> _Problem details_
Restate the following entries exactly, including every line.

(Beginning of Data to examine)

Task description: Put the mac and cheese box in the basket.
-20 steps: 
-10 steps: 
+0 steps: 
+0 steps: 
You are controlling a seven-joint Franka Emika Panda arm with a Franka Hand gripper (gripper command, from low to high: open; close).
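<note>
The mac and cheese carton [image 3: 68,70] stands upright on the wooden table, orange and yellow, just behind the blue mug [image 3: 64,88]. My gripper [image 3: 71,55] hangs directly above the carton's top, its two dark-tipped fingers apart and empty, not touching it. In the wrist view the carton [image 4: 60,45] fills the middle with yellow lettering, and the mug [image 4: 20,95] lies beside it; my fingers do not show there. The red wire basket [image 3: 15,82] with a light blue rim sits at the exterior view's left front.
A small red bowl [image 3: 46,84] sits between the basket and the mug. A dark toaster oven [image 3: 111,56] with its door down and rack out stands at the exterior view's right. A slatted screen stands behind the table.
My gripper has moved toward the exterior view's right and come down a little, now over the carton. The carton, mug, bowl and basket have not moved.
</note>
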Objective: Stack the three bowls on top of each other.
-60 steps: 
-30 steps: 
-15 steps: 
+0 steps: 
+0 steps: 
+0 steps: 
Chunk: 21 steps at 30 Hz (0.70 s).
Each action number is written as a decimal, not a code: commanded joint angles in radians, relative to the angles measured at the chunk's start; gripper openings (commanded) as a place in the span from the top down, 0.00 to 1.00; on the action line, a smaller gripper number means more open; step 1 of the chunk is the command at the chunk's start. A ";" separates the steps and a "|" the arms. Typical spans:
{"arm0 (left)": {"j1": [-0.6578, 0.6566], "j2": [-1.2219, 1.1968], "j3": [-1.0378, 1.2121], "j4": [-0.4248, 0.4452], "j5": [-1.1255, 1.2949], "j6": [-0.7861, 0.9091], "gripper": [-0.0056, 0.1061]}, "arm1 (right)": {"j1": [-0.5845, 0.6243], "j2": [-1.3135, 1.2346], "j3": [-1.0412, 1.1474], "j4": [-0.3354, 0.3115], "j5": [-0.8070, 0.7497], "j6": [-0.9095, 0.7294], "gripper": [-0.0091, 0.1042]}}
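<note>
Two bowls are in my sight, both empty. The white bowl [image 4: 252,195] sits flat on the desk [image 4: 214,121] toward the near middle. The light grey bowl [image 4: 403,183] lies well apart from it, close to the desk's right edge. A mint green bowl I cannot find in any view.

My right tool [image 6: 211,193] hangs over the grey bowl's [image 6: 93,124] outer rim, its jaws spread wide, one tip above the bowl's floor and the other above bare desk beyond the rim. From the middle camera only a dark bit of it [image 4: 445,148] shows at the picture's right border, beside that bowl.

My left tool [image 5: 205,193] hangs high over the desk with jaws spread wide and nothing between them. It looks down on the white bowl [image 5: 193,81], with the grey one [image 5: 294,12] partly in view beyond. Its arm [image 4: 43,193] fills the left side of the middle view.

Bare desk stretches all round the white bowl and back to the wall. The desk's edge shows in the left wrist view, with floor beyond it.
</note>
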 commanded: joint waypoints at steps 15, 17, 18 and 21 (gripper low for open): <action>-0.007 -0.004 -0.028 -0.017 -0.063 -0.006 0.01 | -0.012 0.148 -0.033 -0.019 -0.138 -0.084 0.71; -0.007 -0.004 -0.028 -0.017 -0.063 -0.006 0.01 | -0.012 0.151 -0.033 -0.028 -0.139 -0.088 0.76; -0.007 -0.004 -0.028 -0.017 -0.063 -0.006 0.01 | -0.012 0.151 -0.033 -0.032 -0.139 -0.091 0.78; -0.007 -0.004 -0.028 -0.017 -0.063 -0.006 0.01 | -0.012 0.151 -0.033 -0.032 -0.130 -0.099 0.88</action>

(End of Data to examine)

> _Result for this task_
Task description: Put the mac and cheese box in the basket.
-20 steps: 
-10 steps: 
+0 steps: 
+0 steps: 
You are controlling a seven-joint Franka Emika Panda arm with a Franka Hand gripper (gripper command, from low to high: open; close).
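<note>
The mac and cheese carton [image 3: 68,70] stands upright on the wooden table, orange and yellow, just behind the blue mug [image 3: 64,88]. My gripper [image 3: 71,55] hangs directly above the carton's top, its two dark-tipped fingers apart and empty, not touching it. In the wrist view the carton [image 4: 60,45] fills the middle with yellow lettering, and the mug [image 4: 20,95] lies beside it; my fingers do not show there. The red wire basket [image 3: 15,82] with a light blue rim sits at the exterior view's left front.
A small red bowl [image 3: 46,84] sits between the basket and the mug. A dark toaster oven [image 3: 111,56] with its door down and rack out stands at the exterior view's right. A slatted screen stands behind the table.
My gripper has moved toward the exterior view's right and come down a little, now over the carton. The carton, mug, bowl and basket have not moved.
</note>
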Objective: Stack the three bowls on top of each other.
-60 steps: 
-30 steps: 
-15 steps: 
+0 steps: 
+0 steps: 
+0 steps: 
Chunk: 21 steps at 30 Hz (0.70 s).
Each action number is written as a decimal, not a code: commanded joint angles in radians, relative to the angles measured at the chunk's start; gripper openings (commanded) as a place in the span from the top down, 0.00 to 1.00; on the action line, a smaller gripper number means more open; step 1 of the chunk is the command at the chunk's start. A ";" separates the steps and a "|" the arms. Typical spans:
{"arm0 (left)": {"j1": [-0.6578, 0.6566], "j2": [-1.2219, 1.1968], "j3": [-1.0378, 1.2121], "j4": [-0.4248, 0.4452], "j5": [-1.1255, 1.2949], "j6": [-0.7861, 0.9091], "gripper": [-0.0056, 0.1061]}, "arm1 (right)": {"j1": [-0.5845, 0.6243], "j2": [-1.3135, 1.2346], "j3": [-1.0412, 1.1474], "j4": [-0.3354, 0.3115], "j5": [-0.8070, 0.7497], "j6": [-0.9095, 0.7294], "gripper": [-0.0091, 0.1042]}}
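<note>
Two bowls are in my sight, both empty. The white bowl [image 4: 252,195] sits flat on the desk [image 4: 214,121] toward the near middle. The light grey bowl [image 4: 403,183] lies well apart from it, close to the desk's right edge. A mint green bowl I cannot find in any view.

My right tool [image 6: 211,193] hangs over the grey bowl's [image 6: 93,124] outer rim, its jaws spread wide, one tip above the bowl's floor and the other above bare desk beyond the rim. From the middle camera only a dark bit of it [image 4: 445,148] shows at the picture's right border, beside that bowl.

My left tool [image 5: 205,193] hangs high over the desk with jaws spread wide and nothing between them. It looks down on the white bowl [image 5: 193,81], with the grey one [image 5: 294,12] partly in view beyond. Its arm [image 4: 43,193] fills the left side of the middle view.

Bare desk stretches all round the white bowl and back to the wall. The desk's edge shows in the left wrist view, with floor beyond it.
</note>
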 commanded: joint waypoints at steps 15, 17, 18 and 21 (gripper low for open): <action>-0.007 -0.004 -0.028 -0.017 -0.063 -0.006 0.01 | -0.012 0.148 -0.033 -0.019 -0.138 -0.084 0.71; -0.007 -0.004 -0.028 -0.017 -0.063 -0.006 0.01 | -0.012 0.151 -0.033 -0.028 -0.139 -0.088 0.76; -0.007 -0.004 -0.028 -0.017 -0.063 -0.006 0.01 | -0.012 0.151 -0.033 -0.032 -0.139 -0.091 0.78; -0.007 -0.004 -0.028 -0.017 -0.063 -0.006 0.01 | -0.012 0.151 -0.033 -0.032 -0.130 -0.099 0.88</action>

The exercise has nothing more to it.